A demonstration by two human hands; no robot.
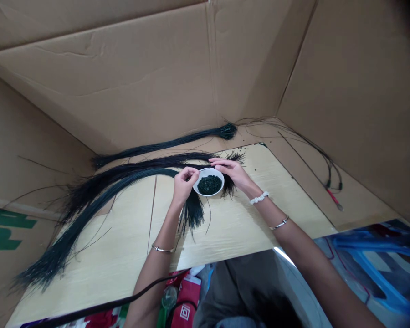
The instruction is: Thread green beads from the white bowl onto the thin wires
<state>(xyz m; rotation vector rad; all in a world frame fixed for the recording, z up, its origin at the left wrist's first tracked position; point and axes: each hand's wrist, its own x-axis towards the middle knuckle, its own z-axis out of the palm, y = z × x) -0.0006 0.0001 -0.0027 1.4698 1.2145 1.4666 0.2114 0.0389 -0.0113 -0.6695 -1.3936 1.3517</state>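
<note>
The left hand [186, 184] is hovering at the near rim of a small white bowl [208, 182], its fingers [193, 173] pinching together on what looks like a fine strand [203, 169], too thin to make out clearly. The right hand [234, 175] is lying just beyond the bowl, its fingers [217, 161] stretching across a bundle of dark strands [157, 159]; whether they are gripping it, I cannot tell. Between the two sets of fingers, the bowl is holding a heap of small dark green pieces [209, 184].

A tuft of strand ends [193, 214] is hanging out just below the left fingers, spreading over a pale wood-grain surface [246, 228]. Further from the fingers, a long arched dark green bundle [123, 181] is sweeping away to the left, while another bundle [157, 146], gathered at one end, is lying beyond them against a cardboard wall [123, 77].
</note>
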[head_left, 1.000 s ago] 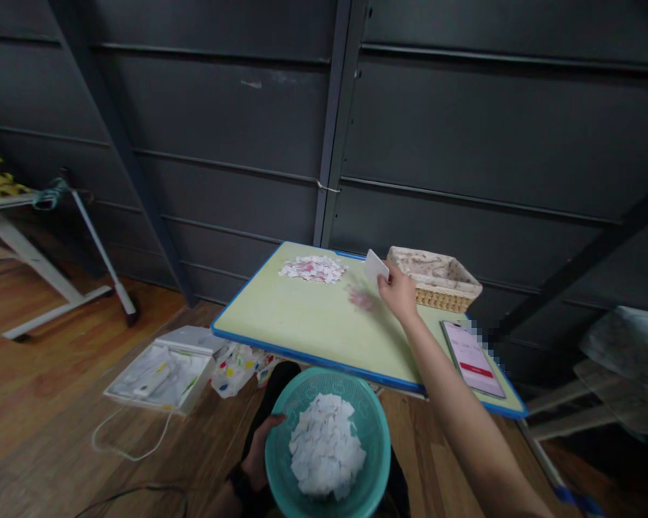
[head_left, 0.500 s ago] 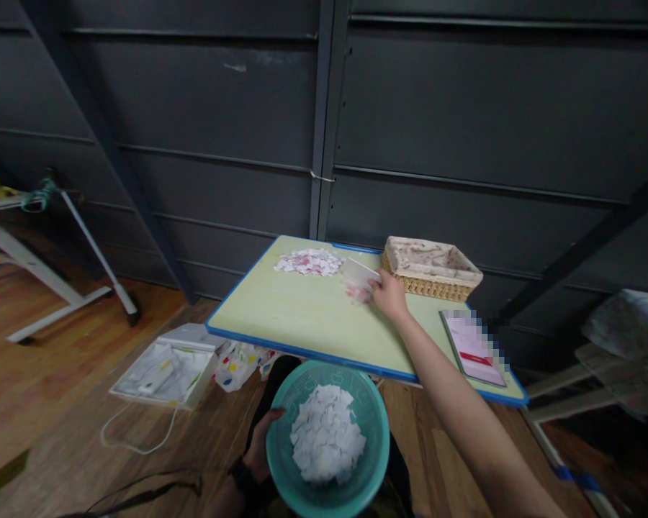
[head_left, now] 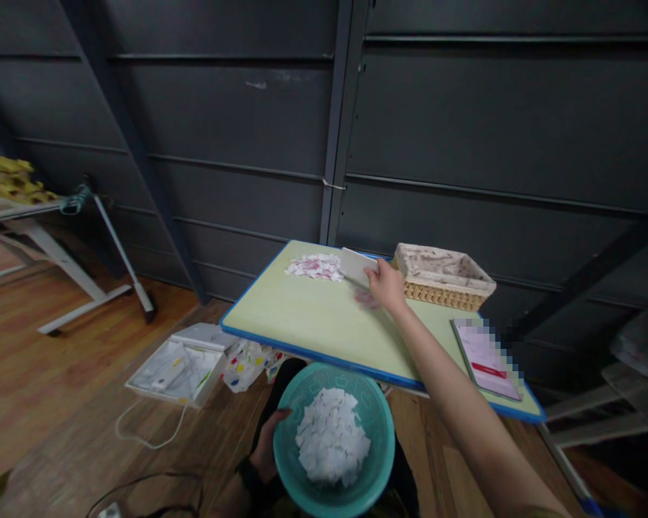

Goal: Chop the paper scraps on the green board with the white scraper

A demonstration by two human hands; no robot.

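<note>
My left hand (head_left: 270, 440) grips the rim of a green plastic basket (head_left: 381, 446) at my lap. Inside it lies a heap of torn white paper bits (head_left: 332, 435). Over the far part of the table, my right hand (head_left: 384, 283) is closed round the end of a flat white board (head_left: 356, 266), held tilted. Just left of the board is a pile of pink and white paper scraps (head_left: 316, 266) on the tabletop. A small pinkish patch (head_left: 366, 298) shows, blurred, beneath the board and my fingers.
A lined wicker basket (head_left: 446, 277) stands behind my right hand. A tablet (head_left: 486, 360) lies at the right of the blue-edged table (head_left: 291, 316). On the floor at left are an open white box (head_left: 176, 370) with a cable and a dotted plastic bag (head_left: 244, 365).
The view has shifted a little, moving everything slightly right and down. My right hand and the white board have moved slightly left over the table, nearer the scrap pile. My left hand keeps its hold.
</note>
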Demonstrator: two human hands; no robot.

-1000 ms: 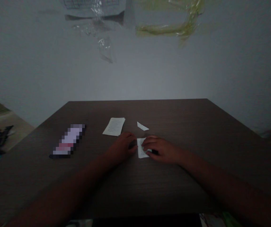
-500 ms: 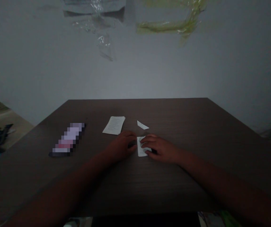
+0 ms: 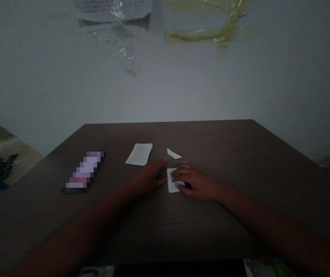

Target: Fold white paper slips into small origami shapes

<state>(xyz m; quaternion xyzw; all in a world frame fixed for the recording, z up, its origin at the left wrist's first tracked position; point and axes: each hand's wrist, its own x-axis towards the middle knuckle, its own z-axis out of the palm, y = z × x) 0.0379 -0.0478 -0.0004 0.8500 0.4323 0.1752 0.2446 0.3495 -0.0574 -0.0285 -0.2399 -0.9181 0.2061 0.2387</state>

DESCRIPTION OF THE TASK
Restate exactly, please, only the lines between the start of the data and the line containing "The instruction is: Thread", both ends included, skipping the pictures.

RESULT OF THIS EXERCISE
A demonstration by two human hands; no robot.
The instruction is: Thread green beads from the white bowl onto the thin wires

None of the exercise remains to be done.